My final evening was met with a once in a ten-year sand storm which crippled Luxor and transport countrywide for the night. I’d had a couple of small sandstorms, but this was more like a Pharaoh’s curse. My friends who had left that day had to sleep on the roadside on the bus. Fortunately for me, it had cleared up for my flight to my next destination Jordan.
So, to sum up, Egypt. I’ve enjoyed myself so much here, despite the challenges it presents. By challenges, I mean the people who are constantly lying to you to force you into situations where you will end up spending more money, or the overbearing salesman. These people will waste so much of your time over the course of your trip. And I know this part of the world has a bartering culture, but this was more aggressive than I expected.

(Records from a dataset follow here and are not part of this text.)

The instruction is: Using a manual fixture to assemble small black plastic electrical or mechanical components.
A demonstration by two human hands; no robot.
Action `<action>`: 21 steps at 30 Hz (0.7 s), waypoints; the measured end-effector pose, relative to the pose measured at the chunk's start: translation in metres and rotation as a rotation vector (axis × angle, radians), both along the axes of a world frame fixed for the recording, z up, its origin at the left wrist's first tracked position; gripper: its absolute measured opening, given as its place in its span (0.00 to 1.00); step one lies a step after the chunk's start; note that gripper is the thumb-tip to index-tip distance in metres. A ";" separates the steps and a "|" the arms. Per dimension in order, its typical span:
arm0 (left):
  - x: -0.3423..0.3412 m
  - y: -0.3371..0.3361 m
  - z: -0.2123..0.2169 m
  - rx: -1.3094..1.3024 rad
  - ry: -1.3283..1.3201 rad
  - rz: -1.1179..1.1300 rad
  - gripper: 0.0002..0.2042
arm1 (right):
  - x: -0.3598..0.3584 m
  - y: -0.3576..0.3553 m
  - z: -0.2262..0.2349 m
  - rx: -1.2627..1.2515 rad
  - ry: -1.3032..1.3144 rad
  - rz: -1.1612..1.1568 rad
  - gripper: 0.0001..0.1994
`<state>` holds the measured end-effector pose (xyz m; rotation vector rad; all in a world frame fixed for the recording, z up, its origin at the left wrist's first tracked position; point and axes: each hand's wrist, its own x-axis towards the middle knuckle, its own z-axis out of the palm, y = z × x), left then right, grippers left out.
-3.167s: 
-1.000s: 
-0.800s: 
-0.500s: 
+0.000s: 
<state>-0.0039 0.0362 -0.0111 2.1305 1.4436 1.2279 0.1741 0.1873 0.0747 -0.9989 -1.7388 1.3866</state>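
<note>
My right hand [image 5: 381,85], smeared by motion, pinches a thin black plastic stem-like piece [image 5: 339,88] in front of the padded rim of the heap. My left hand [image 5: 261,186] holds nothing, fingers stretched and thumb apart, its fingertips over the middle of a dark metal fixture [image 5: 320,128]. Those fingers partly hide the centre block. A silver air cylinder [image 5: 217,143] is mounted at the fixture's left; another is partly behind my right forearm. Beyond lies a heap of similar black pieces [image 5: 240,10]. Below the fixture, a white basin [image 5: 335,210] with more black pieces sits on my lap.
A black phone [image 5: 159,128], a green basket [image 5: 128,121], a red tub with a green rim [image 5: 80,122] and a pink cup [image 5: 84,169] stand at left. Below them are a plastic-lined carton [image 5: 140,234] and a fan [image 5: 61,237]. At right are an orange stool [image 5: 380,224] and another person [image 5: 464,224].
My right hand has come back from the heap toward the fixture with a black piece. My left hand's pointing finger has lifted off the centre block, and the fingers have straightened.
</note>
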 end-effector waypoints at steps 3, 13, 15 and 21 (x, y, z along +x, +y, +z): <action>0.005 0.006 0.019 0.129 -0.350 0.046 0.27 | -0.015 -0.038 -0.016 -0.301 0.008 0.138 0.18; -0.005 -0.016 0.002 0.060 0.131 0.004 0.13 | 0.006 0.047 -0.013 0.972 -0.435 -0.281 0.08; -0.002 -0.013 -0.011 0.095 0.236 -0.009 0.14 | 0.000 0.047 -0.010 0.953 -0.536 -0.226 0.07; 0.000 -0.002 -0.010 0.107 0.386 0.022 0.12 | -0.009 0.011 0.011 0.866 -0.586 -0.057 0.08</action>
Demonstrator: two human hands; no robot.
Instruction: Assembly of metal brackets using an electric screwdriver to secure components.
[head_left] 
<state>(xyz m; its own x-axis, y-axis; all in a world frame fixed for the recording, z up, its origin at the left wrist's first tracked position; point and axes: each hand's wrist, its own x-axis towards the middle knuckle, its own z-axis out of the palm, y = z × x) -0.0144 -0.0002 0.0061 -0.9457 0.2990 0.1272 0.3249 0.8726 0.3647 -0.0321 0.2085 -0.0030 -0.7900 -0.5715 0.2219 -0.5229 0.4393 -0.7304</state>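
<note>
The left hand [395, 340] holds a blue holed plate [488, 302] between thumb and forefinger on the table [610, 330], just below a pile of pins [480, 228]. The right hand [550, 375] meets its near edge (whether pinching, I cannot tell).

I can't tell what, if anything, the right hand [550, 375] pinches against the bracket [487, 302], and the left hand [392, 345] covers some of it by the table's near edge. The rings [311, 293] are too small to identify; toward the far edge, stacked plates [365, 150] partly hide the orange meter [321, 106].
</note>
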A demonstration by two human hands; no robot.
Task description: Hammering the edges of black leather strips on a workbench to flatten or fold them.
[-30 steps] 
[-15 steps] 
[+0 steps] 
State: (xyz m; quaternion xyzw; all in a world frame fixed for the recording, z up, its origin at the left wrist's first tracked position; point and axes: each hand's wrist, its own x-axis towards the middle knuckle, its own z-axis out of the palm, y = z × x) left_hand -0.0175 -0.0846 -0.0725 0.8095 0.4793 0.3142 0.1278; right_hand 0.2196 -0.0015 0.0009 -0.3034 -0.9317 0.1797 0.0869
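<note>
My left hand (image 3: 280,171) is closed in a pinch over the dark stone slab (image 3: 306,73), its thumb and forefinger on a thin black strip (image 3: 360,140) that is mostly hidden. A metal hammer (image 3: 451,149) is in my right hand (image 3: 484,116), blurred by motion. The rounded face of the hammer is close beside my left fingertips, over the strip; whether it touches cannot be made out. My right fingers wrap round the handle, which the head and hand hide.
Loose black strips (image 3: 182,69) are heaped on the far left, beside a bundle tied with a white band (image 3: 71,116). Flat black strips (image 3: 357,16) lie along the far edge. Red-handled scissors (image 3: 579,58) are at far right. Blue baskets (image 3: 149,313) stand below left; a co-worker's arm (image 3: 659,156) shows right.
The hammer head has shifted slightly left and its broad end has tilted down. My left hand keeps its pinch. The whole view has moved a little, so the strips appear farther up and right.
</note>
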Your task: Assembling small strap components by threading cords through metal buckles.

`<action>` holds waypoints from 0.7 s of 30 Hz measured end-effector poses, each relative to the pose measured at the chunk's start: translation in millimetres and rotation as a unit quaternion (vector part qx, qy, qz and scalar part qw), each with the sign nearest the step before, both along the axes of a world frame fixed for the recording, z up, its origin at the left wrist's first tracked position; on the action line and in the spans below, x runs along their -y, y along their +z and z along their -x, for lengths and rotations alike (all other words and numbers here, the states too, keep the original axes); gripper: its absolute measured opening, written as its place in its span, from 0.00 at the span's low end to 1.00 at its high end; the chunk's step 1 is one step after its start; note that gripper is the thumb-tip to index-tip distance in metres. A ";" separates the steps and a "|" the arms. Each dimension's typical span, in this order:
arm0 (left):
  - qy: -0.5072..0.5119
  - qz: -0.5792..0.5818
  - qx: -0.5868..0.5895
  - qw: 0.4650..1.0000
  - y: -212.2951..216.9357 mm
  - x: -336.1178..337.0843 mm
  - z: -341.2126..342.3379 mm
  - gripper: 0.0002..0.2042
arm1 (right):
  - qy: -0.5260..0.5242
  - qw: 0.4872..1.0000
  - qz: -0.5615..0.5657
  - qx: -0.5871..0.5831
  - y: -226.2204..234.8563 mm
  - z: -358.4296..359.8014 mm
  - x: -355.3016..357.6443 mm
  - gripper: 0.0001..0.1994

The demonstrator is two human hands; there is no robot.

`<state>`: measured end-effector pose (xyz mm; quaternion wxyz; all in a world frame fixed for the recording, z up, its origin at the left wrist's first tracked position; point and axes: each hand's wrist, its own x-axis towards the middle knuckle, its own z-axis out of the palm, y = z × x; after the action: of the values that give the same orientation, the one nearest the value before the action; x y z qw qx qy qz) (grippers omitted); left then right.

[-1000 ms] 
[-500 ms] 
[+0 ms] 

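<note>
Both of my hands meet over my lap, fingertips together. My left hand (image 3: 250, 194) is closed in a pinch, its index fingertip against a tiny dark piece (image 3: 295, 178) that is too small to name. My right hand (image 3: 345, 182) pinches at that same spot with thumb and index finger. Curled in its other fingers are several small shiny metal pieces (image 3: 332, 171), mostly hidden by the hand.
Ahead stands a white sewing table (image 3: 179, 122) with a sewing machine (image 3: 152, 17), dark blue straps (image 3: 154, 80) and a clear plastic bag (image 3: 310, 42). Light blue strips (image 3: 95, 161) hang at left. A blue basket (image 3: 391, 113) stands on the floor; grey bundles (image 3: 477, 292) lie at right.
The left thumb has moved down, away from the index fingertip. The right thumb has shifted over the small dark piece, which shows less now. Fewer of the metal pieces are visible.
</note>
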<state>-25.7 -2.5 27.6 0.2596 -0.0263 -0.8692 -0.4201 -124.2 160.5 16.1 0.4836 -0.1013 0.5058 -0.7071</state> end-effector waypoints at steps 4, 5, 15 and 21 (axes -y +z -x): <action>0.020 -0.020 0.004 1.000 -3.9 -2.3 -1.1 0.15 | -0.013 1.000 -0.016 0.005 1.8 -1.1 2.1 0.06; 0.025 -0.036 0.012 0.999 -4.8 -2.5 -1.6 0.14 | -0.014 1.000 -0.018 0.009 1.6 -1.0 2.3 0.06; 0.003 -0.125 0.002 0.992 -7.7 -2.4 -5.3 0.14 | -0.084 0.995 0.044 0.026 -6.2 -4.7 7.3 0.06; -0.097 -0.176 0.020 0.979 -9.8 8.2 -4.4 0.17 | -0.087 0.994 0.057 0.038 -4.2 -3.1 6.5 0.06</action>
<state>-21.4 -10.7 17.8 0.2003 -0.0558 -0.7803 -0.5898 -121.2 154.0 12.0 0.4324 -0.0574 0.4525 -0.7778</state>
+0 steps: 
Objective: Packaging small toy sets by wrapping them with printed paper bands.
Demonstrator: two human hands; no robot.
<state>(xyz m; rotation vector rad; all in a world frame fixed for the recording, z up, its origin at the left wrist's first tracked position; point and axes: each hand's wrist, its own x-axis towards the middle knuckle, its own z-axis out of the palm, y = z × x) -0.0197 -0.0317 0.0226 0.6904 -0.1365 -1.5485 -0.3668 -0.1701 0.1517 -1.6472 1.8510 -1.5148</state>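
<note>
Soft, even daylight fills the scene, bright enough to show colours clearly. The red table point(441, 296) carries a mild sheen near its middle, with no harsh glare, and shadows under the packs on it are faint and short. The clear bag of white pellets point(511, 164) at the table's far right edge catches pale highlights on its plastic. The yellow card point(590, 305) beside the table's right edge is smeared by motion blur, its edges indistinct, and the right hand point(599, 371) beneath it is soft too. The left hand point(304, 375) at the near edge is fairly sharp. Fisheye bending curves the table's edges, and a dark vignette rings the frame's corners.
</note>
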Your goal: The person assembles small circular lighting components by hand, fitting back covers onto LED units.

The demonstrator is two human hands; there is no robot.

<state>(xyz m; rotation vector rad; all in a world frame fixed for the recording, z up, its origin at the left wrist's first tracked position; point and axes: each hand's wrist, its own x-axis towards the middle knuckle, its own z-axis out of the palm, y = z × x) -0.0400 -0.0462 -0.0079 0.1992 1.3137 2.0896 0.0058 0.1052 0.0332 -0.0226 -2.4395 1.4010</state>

Hopefully, anyone reading this doesn’t take that to mean the place is unsafe for tourists; I have at no stage felt unsafe or in danger here. I think the lack of tourism here, especially by independent travelers, is partly because Egypt is deemed a dangerous place. This is not my experience. If they aren’t trying to sell you something, the people of Egypt are some of the kindest and friendliest you will meet.
But those who are selling or attempting to convince you to do something different to what you want, be firm and if you have to walk away and ignore them. They will only cause you trouble. I really hope that Egypt can bring tourism back, for the sake of its people who had a huge cut in their income after the revolution which has still not come back after more than 10 years. I know that the revolution, and then the plane incident in Sinai, made me choose other destinations over Egypt in the past.
If there is anything I would like the reader to get from this blog post, it is a desire to visit Egypt again, but armed with some knowledge about the difficulties and scams that are bound to come their way. It is a country that has some much to offer; it straddles north Africa and the Middle East, has perhaps the greatest collection of remains from an ancient civilization and the longest river in the world which gives life to not only Egypt but also large swathes of Africa.